Affaire Grégory : qui est "le cousin" de Murielle Bolle au témoignage-clé ?

La rivière La Vologne, dans le village de Lepanges-sur-Vologne, où Grégory Villemin a été retrouvé mort, le 16 octobre 1984.
La rivière La Vologne, dans le village de Lepanges-sur-Vologne, où Grégory Villemin a été retrouvé mort, le 16 octobre 1984. (FREDERICK FLORIN / AFP)

Murielle Bolle doit être confrontée à son cousin, vendredi 28 juillet, à Dijon. Le récent témoignage de cet homme a été déterminant dans la mise en cause de la belle-sœur de Bernard Laroche.

C'est un face-à-face qui pourrait être crucial pour la suite de l'affaire Grégory.
Vendredi 28 juillet, devant la présidente de la chambre de l'instruction à Dijon (Côte-d'Or), Murielle Bolle doit être confrontée à son cousin. Après plus de 32 ans de silence, cet homme, qui préfère taire son identité, s'est manifesté mi-juin auprès des enquêteurs et a relancé l'affaire.

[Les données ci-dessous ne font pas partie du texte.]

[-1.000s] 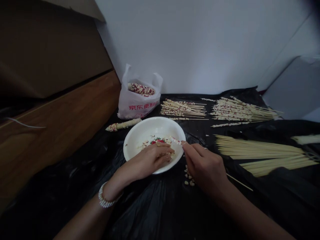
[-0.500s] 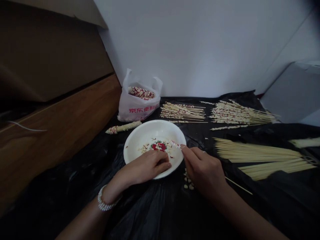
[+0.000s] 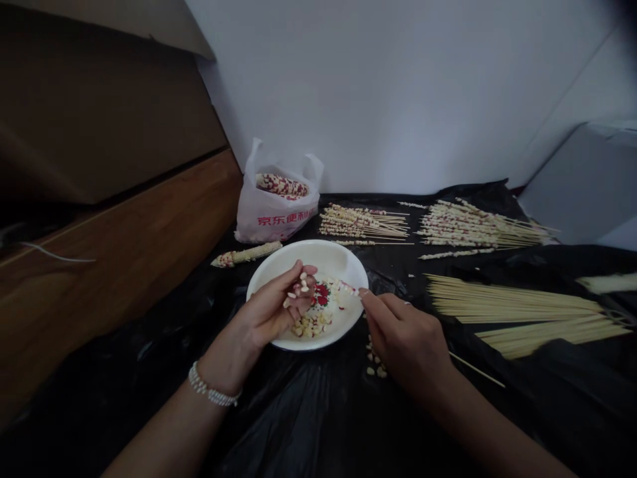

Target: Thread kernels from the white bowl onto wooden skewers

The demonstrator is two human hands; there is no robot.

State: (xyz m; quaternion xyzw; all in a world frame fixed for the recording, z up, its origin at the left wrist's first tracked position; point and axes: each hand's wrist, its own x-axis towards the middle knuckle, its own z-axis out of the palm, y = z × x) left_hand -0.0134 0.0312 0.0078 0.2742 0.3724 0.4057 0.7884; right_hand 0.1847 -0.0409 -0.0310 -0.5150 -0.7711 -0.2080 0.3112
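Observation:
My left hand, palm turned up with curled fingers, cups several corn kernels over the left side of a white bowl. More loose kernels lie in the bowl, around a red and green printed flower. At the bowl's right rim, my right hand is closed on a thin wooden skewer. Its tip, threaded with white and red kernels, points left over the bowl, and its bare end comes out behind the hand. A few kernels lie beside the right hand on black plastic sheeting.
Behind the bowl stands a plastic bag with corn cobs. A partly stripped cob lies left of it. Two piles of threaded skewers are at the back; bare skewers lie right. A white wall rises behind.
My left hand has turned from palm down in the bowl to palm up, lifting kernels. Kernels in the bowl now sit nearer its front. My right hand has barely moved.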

Il assure avoir assisté au "lynchage" subi par l'adolescente à son retour dans sa famille alors qu'elle venait de désigner son beau-frère Bernard Laroche comme l'auteur de l'enlèvement de l'enfant de quatre ans retrouvé mort, le 16 octobre 1984, dans les eaux de la Vologne. Ce lynchage serait à l'origine de la rétractation de Murielle Bolle le lendemain.

Qui est ce cousin ? À 54 ans, il ne fait pas mystère d'un passé de bagarreur mais il se dit aussi "homme de parole". Gravement diminué par la maladie, il a eu le déclic, raconte-il, en apprenant la garde à vue des époux Jacob, le grand-oncle et la grand-tante de Grégory, le 14 juin. Ce cousin de Murielle Bolle contacte alors les enquêteurs. Face aux gendarmes, puis à la juge d'instruction, il affirme qu'il était présent, le soir du 5 novembre 1984.

Il affirme que Murielle Bolle a subi des violences physiques

Ce jour-là, mis en cause par Murielle Bolle, Bernard Laroche est inculpé et écroué. Une réunion de crise se tient dans la maison familiale, à Laveline-devant-Bruyères. Ce cousin, alors âgé d'une vingtaine d'années, dit avoir vu Murielle subir des violences physiques. Il affirme avoir vu Marie-Ange Laroche, la sœur de l'adolescente, une poignée de cheveux à la main. Pourtant des contradictions émergent de son témoignage.

"Il est relativement impatient de pouvoir s'exprimer. Il me l'a confirmé encore lors de notre dernier entretien, confie Jean-Christophe Tymoczko, l'avocat de ce cousin. Ce qu'il voudrait, c'est simplement que, enfin, la vérité émerge."

Il va de soi que cette fameuse réunion familiale s'est passée dans un climat plus que tendu.Jean-Christophe Tymoczko, l'avocat du cousinà franceinfo

"Il était présent, contrairement à ce qui est dit, et il affirme haut et fort que ce revirement de Murielle Bolle, quelque 24 heures après cette réunion, est lié aux pressions dont elle a fait l'objet, notamment physiques. Il le maintiendra certainement pendant la confrontation, poursuit Me Tymoczko. Il espère bien, d'ailleurs, que Murielle Bolle accepte que certains des faits qu'il a pu décrire de manière précise soient enfin acceptés comme étant la réalité de ce qu'il s'est passé il y a 30 ans de cela."

De son côté, lors de sa dernière garde à vue, Murielle Bolle, qui a été mise en examen pour enlèvement suivi de mort et placée en détention, a affirmé durant sa dernière garde à vue ne pas avoir été frappée. Depuis sa rétractation, elle a toujours soutenu que son beau-frère, Bernard Laroche était innocent.

"Il est relativement impatient de pouvoir s'exprimer" selon Jean-Christophe Tymoczko, l'avocat du cousin de Murielle Bolle.